Charles Leclerc crashed out in Q3 at Barcelona and will start only 10th for the Spanish Grand Prix, turning Ferrari’s weekend brake setup change into the latest flashpoint in his worsening run of form.
The Ferrari driver was on his first flying lap in the final part of qualifying and in the fight for the front row when he lost the car at Turn 4. Leclerc ran wide under braking, hit the marbles, then slid across the gravel and into the tire barrier. The session was red-flagged with eight-and-a-half minutes remaining, and the impact automatically triggered a medical-car deployment because it exceeded 25G. Leclerc got out under his own power, but his session was over, leaving him 10th on the grid pending any penalties for damaged components.
The crash came only days after Leclerc blamed his Monaco retirement on a major brake failure rather than driver error. After hitting the barrier at the final corner there while running third with 14 laps left, he said: “I'm not even going to take the blame.” Leclerc added: “Out of the four brakes, I had three brakes not working. So in a Formula 1 car, it's never a good thing.” He said the front left was working properly, the front right was only half working, and both rear brakes were not working at all, calling it a “nightmare.”
Ferrari’s response for Barcelona was to move Leclerc toward the same brake direction Lewis Hamilton has been using. Hamilton has been running Carbon Industrie discs and pads, while Leclerc had been using a Brembo configuration he had struggled with. The plan was for Leclerc to test the Carbon Industrie setup in first practice before deciding whether to keep it, with Ferrari treating the choice as a matter of driver preference rather than a clear performance advantage for one supplier.
Leclerc confirmed before the weekend that he would follow Hamilton’s direction after Ferrari split the two cars following tests in Japan.
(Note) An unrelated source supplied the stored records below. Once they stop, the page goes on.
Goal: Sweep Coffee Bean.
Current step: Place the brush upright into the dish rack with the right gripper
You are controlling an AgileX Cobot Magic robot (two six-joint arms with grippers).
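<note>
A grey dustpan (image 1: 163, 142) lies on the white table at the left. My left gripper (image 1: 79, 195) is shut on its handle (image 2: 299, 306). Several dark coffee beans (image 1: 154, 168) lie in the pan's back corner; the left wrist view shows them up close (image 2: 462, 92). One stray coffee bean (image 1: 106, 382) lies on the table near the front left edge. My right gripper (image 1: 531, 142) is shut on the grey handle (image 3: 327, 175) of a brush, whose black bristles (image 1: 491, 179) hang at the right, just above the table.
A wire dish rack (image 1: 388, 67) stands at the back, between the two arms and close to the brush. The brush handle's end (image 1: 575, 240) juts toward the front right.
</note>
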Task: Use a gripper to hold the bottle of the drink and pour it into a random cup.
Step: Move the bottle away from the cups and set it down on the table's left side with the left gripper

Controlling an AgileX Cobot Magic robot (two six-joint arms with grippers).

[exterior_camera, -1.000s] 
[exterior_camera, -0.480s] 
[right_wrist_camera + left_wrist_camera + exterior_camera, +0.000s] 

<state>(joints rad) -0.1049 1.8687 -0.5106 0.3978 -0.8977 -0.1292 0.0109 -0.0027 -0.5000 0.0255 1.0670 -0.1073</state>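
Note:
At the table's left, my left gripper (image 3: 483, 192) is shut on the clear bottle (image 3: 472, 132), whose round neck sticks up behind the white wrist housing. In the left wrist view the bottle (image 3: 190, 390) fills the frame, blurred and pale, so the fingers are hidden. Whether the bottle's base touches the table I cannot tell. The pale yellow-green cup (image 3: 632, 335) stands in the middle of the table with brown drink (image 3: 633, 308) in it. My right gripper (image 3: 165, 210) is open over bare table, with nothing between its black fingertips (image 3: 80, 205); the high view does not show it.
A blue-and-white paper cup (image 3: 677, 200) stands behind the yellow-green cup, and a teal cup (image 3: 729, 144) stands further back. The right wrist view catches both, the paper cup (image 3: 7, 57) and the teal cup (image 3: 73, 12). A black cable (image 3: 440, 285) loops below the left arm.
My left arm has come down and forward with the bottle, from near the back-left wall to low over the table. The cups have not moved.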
Speaking to RacingNews365, the Ferrari driver said the last two race weekends had been much harder than he expected and added: “I will go in the same direction as Lewis from now on, at least.”
That made the Barcelona qualifying crash more significant than a single mistake. Ferrari had already changed course on Leclerc’s car after Monaco, and yet another accident has now followed immediately. It also deepens the contrast inside the team, with Leclerc still without a podium since the Japanese Grand Prix in March and down to fourth in the championship, behind Hamilton after his team-mate’s back-to-back runner-up finishes.